Neste sentido, a atenção primária às comunidades carentes é prioridade e devemos concentrar esforços para sua ampliação com a qualidade necessária, realidade ainda distante. É nossa responsabilidade apoiar a qualificação dos preceptores da rede SUS, e ampliar a presença de graduandos e residentes na atenção primária. Bem como, para o exercício interprofissional solidário e de garantia da autonomia dos usuários devemos investir na formação e prática que ultrapasse a ética profissional dos deveres para considerar a reflexão sobre a vida em uma perspectiva bioética latinoamericana.

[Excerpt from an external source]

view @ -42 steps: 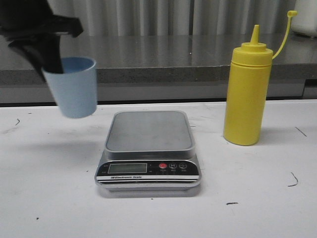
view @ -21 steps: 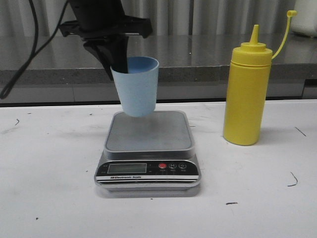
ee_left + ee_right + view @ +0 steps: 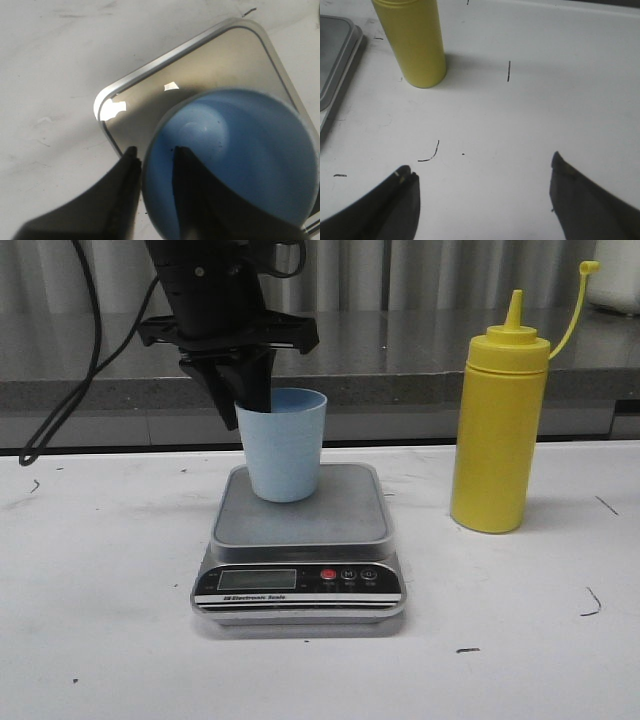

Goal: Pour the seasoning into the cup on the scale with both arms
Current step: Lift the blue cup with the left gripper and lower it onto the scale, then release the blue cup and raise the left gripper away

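Cup [image 3: 286, 444] sits on the scale [image 3: 300, 540], toward the back of the platform, upright as far as front view shows; can't confirm the base is fully seated. Left gripper [image 3: 250, 395] is clamped on the cup wall at the rim, on the side away from the scale's display: one finger inside, one outside, per left wrist view [image 3: 155, 167]. Cup is empty inside.

Handling, my read:
- Cup is thin light plastic, tapered, smooth. Tips easily on release, so open slowly and lift straight up.
- Seasoning bottle [image 3: 500, 425] stands on the table [image 3: 100, 640], right of the scale and well apart from it. Cap strap hangs off, nozzle open.
- Bottle is a soft squeeze type: walls give under pressure, so a hard pinch may squirt early. Looks tall and top-heavy. Best hold is mid-body, jaws across the cylinder.

Right gripper [image 3: 482, 195] has fingers spread wide, holding nothing, hovering over bare table with the bottle ahead of it.
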Controlling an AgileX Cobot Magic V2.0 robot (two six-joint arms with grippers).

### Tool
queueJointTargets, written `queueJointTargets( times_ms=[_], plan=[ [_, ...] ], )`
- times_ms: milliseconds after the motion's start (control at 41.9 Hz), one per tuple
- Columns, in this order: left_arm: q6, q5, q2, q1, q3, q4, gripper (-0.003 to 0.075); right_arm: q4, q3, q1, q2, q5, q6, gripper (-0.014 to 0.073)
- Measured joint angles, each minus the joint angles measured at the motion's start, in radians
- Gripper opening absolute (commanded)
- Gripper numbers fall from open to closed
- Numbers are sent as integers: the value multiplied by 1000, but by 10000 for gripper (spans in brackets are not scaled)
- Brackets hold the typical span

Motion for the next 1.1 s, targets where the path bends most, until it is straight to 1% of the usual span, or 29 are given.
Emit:
queueJointTargets(
  times_ms=[48, 262, 405, 501, 668, 835, 1097],
  plan=[
    [0, 0, 0, 0, 0, -10, 331, 0, 0, 0, 0, 0, 0, 559],
    [0, 7, -28, 0, -5, -23, 329, 0, 0, 0, 0, 0, 0, 559],
    [0, 11, -129, 0, 0, -4, 325, 0, 0, 0, 0, 0, 0, 559],
    [0, -8, -227, 0, 43, 3, 325, 0, 0, 0, 0, 0, 0, 559],
    [0, -73, -426, 0, 194, 7, 325, 0, 0, 0, 0, 0, 0, 559],
    [0, -151, -644, 0, 394, 13, 323, 0, 0, 0, 0, 0, 0, 559],
    [0, -206, -977, 0, 707, 17, 323, 0, 0, 0, 0, 0, 0, 559]
  ],
)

Portanto, caros formandos a medicina nunca foi exercida de forma igual em todas as etapas da civilização e regiões do planeta, e hoje o desafio maior é encarar a fragilidade da vida individual e social, e com a força humanitária que sempre guiou o exercício profissional, entender que o corpo vivo do qual falamos é o corpo social, o trabalho para a vida é o solidário e interprofissional, e a ética profissional deve estar subjugada à ética da vida e do respeito ao outro.

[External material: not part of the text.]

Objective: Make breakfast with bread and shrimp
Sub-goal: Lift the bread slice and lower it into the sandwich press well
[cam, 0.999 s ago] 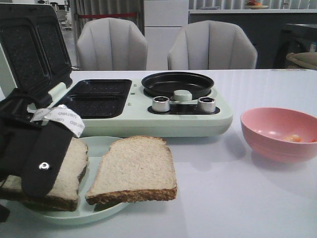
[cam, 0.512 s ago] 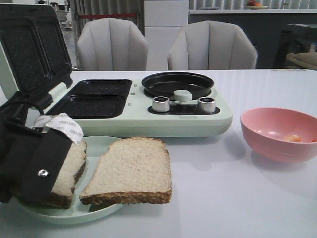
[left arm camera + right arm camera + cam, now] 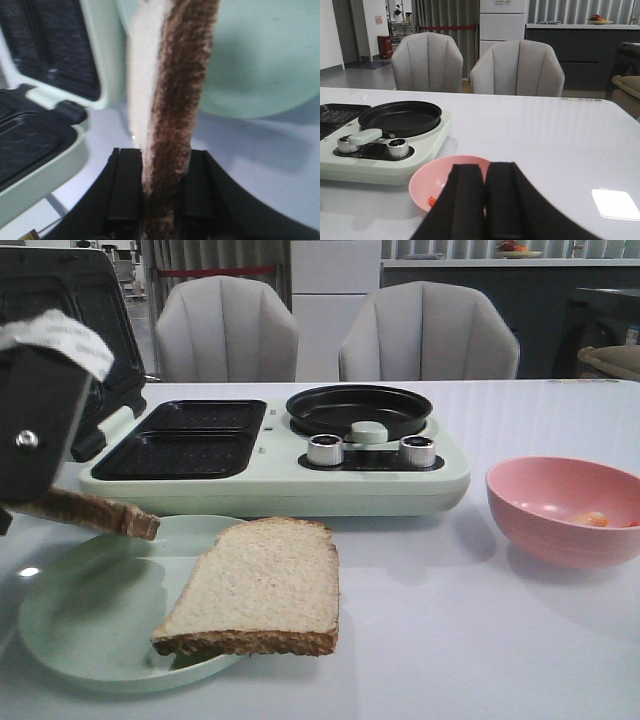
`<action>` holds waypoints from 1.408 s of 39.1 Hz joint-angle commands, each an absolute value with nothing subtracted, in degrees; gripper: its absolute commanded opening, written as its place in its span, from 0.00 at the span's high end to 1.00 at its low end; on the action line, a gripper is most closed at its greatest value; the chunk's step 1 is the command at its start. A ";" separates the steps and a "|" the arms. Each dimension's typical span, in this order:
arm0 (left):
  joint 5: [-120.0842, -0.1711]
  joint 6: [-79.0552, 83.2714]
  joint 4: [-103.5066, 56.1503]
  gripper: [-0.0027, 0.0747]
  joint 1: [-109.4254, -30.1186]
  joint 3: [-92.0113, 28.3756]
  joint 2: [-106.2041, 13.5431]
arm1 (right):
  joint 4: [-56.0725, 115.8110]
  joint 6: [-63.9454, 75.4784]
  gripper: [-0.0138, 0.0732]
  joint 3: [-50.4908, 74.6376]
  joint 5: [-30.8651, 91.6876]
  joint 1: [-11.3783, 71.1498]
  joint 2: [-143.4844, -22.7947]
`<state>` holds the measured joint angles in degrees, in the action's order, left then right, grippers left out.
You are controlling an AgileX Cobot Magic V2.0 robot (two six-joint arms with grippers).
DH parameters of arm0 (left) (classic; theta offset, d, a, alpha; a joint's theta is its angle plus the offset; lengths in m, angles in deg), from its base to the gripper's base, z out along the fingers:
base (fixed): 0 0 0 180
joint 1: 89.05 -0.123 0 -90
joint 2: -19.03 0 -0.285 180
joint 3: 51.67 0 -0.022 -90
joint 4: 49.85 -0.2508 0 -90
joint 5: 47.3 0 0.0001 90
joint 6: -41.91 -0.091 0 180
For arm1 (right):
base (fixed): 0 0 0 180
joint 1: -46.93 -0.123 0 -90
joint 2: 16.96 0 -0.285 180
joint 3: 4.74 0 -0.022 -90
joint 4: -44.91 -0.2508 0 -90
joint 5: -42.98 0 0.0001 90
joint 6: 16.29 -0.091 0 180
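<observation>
Second bread slice (image 3: 255,585) flat on pale green plate (image 3: 80,625), near bench (image 3: 450,650) edge. Left tool (image 3: 162,200) clamped on other slice (image 3: 170,95), held above plate. Right tool (image 3: 485,200) pressed closed, nothing in it. Shrimp (image 3: 592,519), looks like one piece, in pink bowl (image 3: 560,502). Sandwich maker (image 3: 270,455) behind, lid open.

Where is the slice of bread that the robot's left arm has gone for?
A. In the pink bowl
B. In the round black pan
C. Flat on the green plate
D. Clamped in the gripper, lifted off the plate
D: the left gripper pinches the bread slice by its crust, above the green plate.
</observation>
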<state>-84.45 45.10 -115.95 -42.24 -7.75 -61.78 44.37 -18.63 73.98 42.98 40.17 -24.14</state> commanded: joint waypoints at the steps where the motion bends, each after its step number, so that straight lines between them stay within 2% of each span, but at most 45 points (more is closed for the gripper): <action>1: -85.13 45.77 -120.77 0.75 -41.99 -11.29 -57.87 | 45.26 -18.27 0.66 73.06 48.08 40.50 -22.96; 11: -76.51 45.77 -126.37 0.76 -48.20 -18.85 -57.55 | 45.26 -18.27 0.66 73.06 48.08 40.50 -22.96; 18: -69.39 45.77 -127.97 0.81 -52.30 -22.90 -59.83 | 45.26 -18.27 0.66 73.06 48.08 40.50 -22.96; 55: -62.55 45.88 -136.55 0.82 -67.86 -54.62 -94.09 | 45.26 -18.27 0.66 73.06 48.08 40.50 -22.96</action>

Se não conseguimos nestes seis anos faze-los compreender estes novos papéis é porque a medicina não apresenta unidade em seus interesses, estando ainda subjugada aos interesses comerciais que reduzem a vida a bens negociáveis. Que não seja esta a última aprendizagem sobre o exercício ético profissional, e não entendam como conselho, mas sim como advertência para que não sofram as consequências no próprio corpo da inflexibilidade de quem não consegue adaptar-se ao mundo do trabalho em saúde como é hoje, e se refugia no isolamento arrogante de papéis do passado.
A universidade para os discentes é como um conto de fadas muito diferente do futuro mundo do trabalho. Nela entramos como em um livro mágico e conhecemos outros personagens dando sentido a enredos individuais que se entrelaçam em uma história maior, que conta a historia de cada um de nós. Tramas de amizades, amores, intrigas, decepções, revelações, autodescobertas, entre amigos, paixões e revoltas com os professores, aprendizagem de autonomia e papéis adultos renegociados diariamente com os pais e amigos, preparatórios para as despedidas como esta que acontece hoje. Enquanto celebramos a conquista dizemos que estamos prontos para a partida, para deixá-los partir. Ficamos com a lembrança da marca singular que cada um conferiu neste enredo de trocas afetivas que permitiu a aprendizagem dos limites de uma profissão e de si.
Cabe a vocês, jovens médicos um legado de conhecimento milenar para viver com a mesma alegria vivida na universidade, e a partir de agora contribuir para transformar as práticas do cuidado em saúde em relações que promovam uma sociedade igualitária e eticamente saudável.
Parabéns a todos, e aos familiares, pela conquista. Sucesso e felicidade em suas futuras escolhas.